He's for sure cute. You share pics with HHH yet? I'm sure they would love to see them!


----------



## Poseidon (Oct 1, 2010)

Ooh. I can have him, right?
_Posted via Mobile Device_


----------



## DraftyAiresMum (Jun 1, 2011)

Oh. My. Goodness!!! He is so freaking adorable!!!!!
_Posted via Mobile Device_


----------



## QtrBel (May 31, 2012)

Zorse is possible but highly unlikely. Considering mom is a dun eventhough those are pretty loud stripes I'd go with mule. Really cute baby no matter what it is.


----------



## NdAppy (Apr 8, 2009)

Zorse is not possible as thee were no zebras rescued with the keifer horses. Donkeys yes, zebras no.


----------



## MN Tigerstripes (Feb 20, 2009)

My QH has those same stripes and he is a dun.
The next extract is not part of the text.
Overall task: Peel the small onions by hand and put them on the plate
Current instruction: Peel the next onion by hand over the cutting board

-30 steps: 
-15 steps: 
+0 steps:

It's actually very common with the dun gene, some present more heavily than others. You might consider getting him out of the chain link fence, I can just see one of those adorable little hooves getting caught.


----------



## NdAppy (Apr 8, 2009)

I also wanted to say that heavy dun markings on a mule like that isn't unheard of.


----------



## Poseidon (Oct 1, 2010)

A zorse would not have the heavy cross on its back. That is a donkey trait that mules almost always inherit.
_Posted via Mobile Device_


----------



## usandpets (Jan 1, 2011)

NdAppy said:


> Zorse isn't possible :wink:
> 
> He's for sure cute. You share pics with HHH yet? I'm sure they would love to see them!


I sent them a message on FB.
_Posted via Mobile Device_


----------



## usandpets (Jan 1, 2011)

MN Tigerstripes said:


> My QH has those same stripes and he is a dun. It's actually very common with the dun gene, some present more heavily than others. You might consider getting him out of the chain link fence, I can just see one of those adorable little hooves getting caught.


I know its not the best enclosure but its all we have at the moment. He keeps wobbling under the normal electric fence. Once we get his legs stronger and he can balance better, they can be out in a normal area.

Edit: The mare has the striping on her legs. It's just not as noticeable since she is sorrel. 
_Posted via Mobile Device_


----------



## NdAppy (Apr 8, 2009)

Mare isn't s sorrel. :wink: She's a bay dun.


----------



## usandpets (Jan 1, 2011)

Pics after the vet😞


















_Posted via Mobile Device_


----------



## usandpets (Jan 1, 2011)

NdAppy said:


> Mare isn't s sorrel. :wink: She's a bay dun.


You're right. My mind is not functioning the best on 2 hours sleep. Autocorrect is hating me right now for how many mistakes I'm making.
_Posted via Mobile Device_


----------



## NdAppy (Apr 8, 2009)

oh poor baby. 

How long was the vet thinking he'd need to be bandaged?


----------



## MsLady (Apr 18, 2013)

Poor little guy 😞😞 I hope this works and he is better soon. Is he sucking any better this afternoon?
_Posted via Mobile Device_


----------



## usandpets (Jan 1, 2011)

Good news! Even with the splints on, he just got up on his own! He's still quite unsteady but he's trying to suckle more. I think that since it took so long to get some milk in him, he's still kind of weak. As per the vet, we are suppose to make him get up every three hours, try to get him to nurse and feed him 240 cc's of her milk. He takes it very well from the syringe but isn't very good at latching on to the nipple of the mare. We are seeing progress though!
_Posted via Mobile Device_


----------



## usandpets (Jan 1, 2011)

NdAppy said:


> oh poor baby.
> 
> How long was the vet thinking he'd need to be bandaged?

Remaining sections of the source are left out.